(YOUR INSTRUCTIONS)
The records need to be set down again exactly as they appear.

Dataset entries
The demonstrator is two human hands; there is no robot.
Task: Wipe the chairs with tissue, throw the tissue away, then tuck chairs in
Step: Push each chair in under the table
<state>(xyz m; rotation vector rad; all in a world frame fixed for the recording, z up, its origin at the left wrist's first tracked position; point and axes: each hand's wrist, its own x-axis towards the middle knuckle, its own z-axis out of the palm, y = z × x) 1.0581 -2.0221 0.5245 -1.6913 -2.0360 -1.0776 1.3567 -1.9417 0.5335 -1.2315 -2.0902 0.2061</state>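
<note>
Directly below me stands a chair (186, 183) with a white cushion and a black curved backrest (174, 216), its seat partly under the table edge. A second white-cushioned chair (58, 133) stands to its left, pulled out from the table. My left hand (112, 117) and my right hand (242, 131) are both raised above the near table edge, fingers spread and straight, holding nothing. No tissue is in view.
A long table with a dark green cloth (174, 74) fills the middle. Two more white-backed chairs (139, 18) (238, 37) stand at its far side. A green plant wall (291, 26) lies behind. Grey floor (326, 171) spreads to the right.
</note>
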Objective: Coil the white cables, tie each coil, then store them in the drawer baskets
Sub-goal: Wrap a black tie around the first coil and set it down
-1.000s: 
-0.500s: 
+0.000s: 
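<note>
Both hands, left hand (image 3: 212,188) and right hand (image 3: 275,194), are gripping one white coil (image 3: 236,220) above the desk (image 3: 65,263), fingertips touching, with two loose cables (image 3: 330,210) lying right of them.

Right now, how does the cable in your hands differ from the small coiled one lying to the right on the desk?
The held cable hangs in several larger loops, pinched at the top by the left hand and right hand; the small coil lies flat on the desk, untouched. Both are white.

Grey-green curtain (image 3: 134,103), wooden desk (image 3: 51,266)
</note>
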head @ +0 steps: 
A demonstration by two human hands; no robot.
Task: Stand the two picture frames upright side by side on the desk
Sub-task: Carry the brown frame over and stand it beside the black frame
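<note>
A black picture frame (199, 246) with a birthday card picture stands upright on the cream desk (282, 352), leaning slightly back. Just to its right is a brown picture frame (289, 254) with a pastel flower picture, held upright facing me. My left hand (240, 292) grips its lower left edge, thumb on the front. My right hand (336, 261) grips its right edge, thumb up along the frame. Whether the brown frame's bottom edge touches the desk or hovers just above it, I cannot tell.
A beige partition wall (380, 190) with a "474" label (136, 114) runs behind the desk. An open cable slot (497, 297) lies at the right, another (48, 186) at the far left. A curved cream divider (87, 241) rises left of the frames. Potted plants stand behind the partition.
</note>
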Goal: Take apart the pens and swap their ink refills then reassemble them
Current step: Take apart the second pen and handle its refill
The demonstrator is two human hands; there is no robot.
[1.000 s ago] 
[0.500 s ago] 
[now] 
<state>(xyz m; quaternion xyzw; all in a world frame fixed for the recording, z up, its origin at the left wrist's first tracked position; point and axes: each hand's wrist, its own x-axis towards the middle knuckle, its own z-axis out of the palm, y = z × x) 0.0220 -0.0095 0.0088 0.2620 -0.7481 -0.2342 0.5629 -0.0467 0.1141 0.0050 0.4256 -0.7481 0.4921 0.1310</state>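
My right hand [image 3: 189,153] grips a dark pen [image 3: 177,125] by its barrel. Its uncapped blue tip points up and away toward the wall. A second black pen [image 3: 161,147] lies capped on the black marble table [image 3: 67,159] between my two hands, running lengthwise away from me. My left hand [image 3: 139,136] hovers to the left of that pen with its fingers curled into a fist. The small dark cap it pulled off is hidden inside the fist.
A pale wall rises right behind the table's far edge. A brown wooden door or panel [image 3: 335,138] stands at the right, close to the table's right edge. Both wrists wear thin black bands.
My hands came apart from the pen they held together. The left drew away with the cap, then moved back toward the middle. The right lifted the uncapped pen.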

(ANSWER TO THE EXERCISE)
The demonstrator is two human hands; there is no robot.
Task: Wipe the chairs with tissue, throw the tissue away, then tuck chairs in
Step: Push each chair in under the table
<state>(xyz m; rotation vector rad; all in a world frame fixed for the recording, z up, its origin at the left wrist's first tracked position; point and axes: each hand's wrist, its own x-axis towards the middle knuckle, its own z-axis out of the palm, y = z × x) 1.0581 -2.0221 0.5245 -1.6913 -2.0360 -1.0776 1.3567 -1.9417 0.5335 -1.2315 -2.0902 0.2061</state>
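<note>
Directly below me stands a chair (186, 183) with a white cushion and a black curved backrest (174, 216), its seat partly under the table edge. A second white-cushioned chair (58, 133) stands to its left, pulled out from the table. My left hand (112, 117) and my right hand (242, 131) are both raised above the near table edge, fingers spread and straight, holding nothing. No tissue is in view.
A long table with a dark green cloth (174, 74) fills the middle. Two more white-backed chairs (139, 18) (238, 37) stand at its far side. A green plant wall (291, 26) lies behind. Grey floor (326, 171) spreads to the right.
</note>
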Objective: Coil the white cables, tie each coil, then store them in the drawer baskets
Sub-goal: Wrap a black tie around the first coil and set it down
-1.000s: 
-0.500s: 
+0.000s: 
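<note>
Both hands, left hand (image 3: 212,188) and right hand (image 3: 275,194), are gripping one white coil (image 3: 236,220) above the desk (image 3: 65,263), fingertips touching, with two loose cables (image 3: 330,210) lying right of them.

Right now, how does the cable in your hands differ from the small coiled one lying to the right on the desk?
The held cable hangs in several larger loops, pinched at the top by the left hand and right hand; the small coil lies flat on the desk, untouched. Both are white.

Grey-green curtain (image 3: 134,103), wooden desk (image 3: 51,266)
</note>
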head @ +0 steps: 
A demonstration by two human hands; no robot.
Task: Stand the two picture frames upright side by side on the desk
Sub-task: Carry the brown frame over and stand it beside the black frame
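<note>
A black picture frame (199, 246) with a birthday card picture stands upright on the cream desk (282, 352), leaning slightly back. Just to its right is a brown picture frame (289, 254) with a pastel flower picture, held upright facing me. My left hand (240, 292) grips its lower left edge, thumb on the front. My right hand (336, 261) grips its right edge, thumb up along the frame. Whether the brown frame's bottom edge touches the desk or hovers just above it, I cannot tell.
A beige partition wall (380, 190) with a "474" label (136, 114) runs behind the desk. An open cable slot (497, 297) lies at the right, another (48, 186) at the far left. A curved cream divider (87, 241) rises left of the frames. Potted plants stand behind the partition.
</note>
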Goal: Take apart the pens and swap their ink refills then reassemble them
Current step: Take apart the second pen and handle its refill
The demonstrator is two human hands; there is no robot.
[1.000 s ago] 
[0.500 s ago] 
[now] 
<state>(xyz m; quaternion xyzw; all in a world frame fixed for the recording, z up, its origin at the left wrist's first tracked position; point and axes: each hand's wrist, its own x-axis towards the middle knuckle, its own z-axis out of the palm, y = z × x) 0.0220 -0.0095 0.0088 0.2620 -0.7481 -0.2342 0.5629 -0.0467 0.1141 0.0050 0.4256 -0.7481 0.4921 0.1310</state>
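My right hand [image 3: 189,153] grips a dark pen [image 3: 177,125] by its barrel. Its uncapped blue tip points up and away toward the wall. A second black pen [image 3: 161,147] lies capped on the black marble table [image 3: 67,159] between my two hands, running lengthwise away from me. My left hand [image 3: 139,136] hovers to the left of that pen with its fingers curled into a fist. The small dark cap it pulled off is hidden inside the fist.
A pale wall rises right behind the table's far edge. A brown wooden door or panel [image 3: 335,138] stands at the right, close to the table's right edge. Both wrists wear thin black bands.
My hands came apart from the pen they held together. The left drew away with the cap, then moved back toward the middle. The right lifted the uncapped pen.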

This output contains the complete answer.